Our request is that while legislators focus the revision of the pharma legislation on the regulatory review to make our region competitive again, we all commit now, to working together to find predictable, practical and timely solutions to improving access to medicines, outside of the review of legislation. 


* In April of this year, industry committed to file for pricing and reimbursement approval in all 27 member countries within two years of receiving marketing authorization, where local systems allow, and following that commitment by means of the Access Portal. 

Through EFPIA’s Access Portal,industry will provide greater transparency on manufacturers’ launches and reimbursement applications at member country level, which will ensure that the root causes of delays can be properly understood and overcome. Modelling by IQVIA predicts that the industry’s commitment to file would increase the availability of medicines from 18 percent up to 64 percent in several countries and critically, reduce the time patients wait for new medicines by four-to-five months in countries such as Bulgaria (-179 days), Poland (-129 days) and Romania (-155 days).  

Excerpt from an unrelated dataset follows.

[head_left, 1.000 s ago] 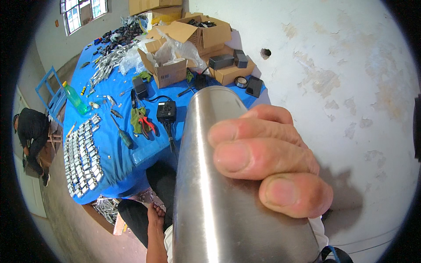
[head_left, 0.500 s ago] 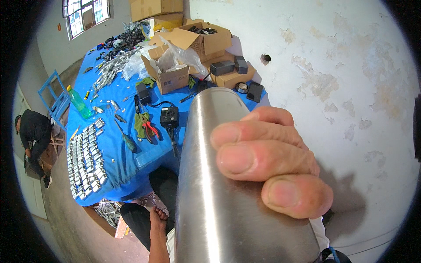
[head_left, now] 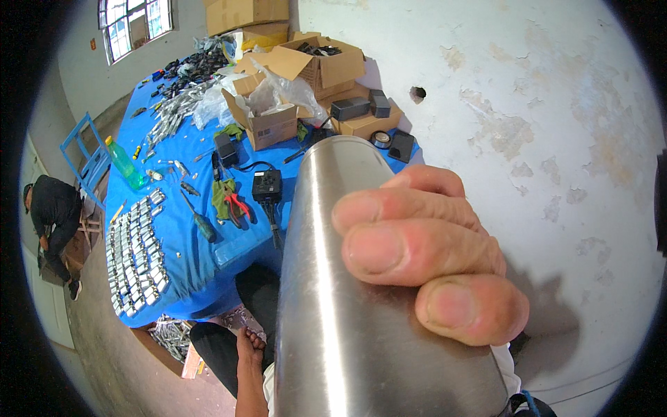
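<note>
- Right hand [head_left: 445, 240]: fingers wrapped around the metal cup [head_left: 333, 299], raised close to the person's head.
- Left hand [head_left: 250, 340]: low, near the dark-clad leg [head_left: 212, 347], fingers curled; from my position, any grasp cannot be confirmed.
- Table [head_left: 186, 251]: blue-covered, beyond the cup; carries red-handled pliers [head_left: 237, 206] and rows of small metal parts [head_left: 135, 256].

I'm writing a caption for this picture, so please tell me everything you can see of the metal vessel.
The metal vessel is smooth, silvery and rounded, like brushed steel, with a bright streak of light along its side. It looks narrower toward its far end, which is edged by a rounded rim. It looms close before the camera, hiding part of the blue-covered table; its near end runs out of the picture. Four fingers of the right hand wrap it from the right. Its contents cannot be seen.
</note>
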Motion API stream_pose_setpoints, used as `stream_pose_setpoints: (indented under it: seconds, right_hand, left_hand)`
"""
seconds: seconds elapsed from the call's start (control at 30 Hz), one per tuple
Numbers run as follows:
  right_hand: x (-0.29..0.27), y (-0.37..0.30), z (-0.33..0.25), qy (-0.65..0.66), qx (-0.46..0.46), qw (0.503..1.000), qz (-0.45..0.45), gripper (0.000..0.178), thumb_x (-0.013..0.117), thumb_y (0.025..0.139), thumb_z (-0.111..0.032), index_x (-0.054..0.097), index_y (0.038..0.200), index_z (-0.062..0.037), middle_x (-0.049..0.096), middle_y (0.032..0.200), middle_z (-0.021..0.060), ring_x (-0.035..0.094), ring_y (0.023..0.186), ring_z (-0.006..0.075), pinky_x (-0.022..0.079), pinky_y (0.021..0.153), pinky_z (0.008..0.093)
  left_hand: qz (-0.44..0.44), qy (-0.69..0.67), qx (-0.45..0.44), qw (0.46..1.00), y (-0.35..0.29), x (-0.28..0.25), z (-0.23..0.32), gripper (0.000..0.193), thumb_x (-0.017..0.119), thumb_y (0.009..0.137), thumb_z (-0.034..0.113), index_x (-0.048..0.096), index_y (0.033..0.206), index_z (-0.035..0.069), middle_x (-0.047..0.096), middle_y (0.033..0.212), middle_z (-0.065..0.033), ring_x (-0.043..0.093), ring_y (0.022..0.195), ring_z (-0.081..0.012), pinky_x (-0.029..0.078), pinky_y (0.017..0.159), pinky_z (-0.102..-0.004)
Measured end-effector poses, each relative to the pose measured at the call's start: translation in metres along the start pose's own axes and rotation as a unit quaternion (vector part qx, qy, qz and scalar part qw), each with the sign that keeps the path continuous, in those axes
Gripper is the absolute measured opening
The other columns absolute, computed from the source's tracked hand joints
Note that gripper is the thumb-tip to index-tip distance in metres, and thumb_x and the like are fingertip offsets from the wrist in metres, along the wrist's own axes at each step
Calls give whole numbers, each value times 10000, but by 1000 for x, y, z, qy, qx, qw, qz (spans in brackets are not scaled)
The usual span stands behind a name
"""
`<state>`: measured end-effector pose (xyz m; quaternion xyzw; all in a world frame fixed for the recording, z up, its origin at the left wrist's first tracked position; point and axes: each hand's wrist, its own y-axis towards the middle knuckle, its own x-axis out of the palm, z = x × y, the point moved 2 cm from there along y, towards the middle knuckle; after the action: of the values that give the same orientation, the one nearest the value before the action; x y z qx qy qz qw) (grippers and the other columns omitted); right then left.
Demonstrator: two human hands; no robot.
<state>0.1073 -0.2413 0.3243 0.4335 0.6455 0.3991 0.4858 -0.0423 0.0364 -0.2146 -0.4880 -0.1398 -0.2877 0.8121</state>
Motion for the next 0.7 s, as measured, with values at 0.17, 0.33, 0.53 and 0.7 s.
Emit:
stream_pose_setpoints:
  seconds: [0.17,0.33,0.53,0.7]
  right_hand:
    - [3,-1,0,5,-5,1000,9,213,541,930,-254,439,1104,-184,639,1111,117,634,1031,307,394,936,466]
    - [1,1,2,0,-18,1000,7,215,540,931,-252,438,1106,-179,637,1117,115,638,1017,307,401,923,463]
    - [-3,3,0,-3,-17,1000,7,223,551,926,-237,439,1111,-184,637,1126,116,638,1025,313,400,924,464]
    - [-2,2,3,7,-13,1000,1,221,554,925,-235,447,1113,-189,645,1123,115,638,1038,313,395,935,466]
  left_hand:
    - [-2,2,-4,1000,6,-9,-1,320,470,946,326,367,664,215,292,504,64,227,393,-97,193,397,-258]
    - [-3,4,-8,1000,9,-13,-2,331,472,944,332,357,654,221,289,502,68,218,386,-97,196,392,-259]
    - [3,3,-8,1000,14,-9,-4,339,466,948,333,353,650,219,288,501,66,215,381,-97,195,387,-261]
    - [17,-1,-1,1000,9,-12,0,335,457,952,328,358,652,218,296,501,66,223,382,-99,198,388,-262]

The above access actions are supported by a series of other measures, which if taken together will help address inequality of access: Evidence generation; horizon scanning; improved public procurement processes; and the implementation of novel pricing and payment methods, including equity-based tiered pricing reflecting member country ability to pay to help address access, affordability and availability challenges, as well as the correct implementation of the EU Health Technology Assessment regulation.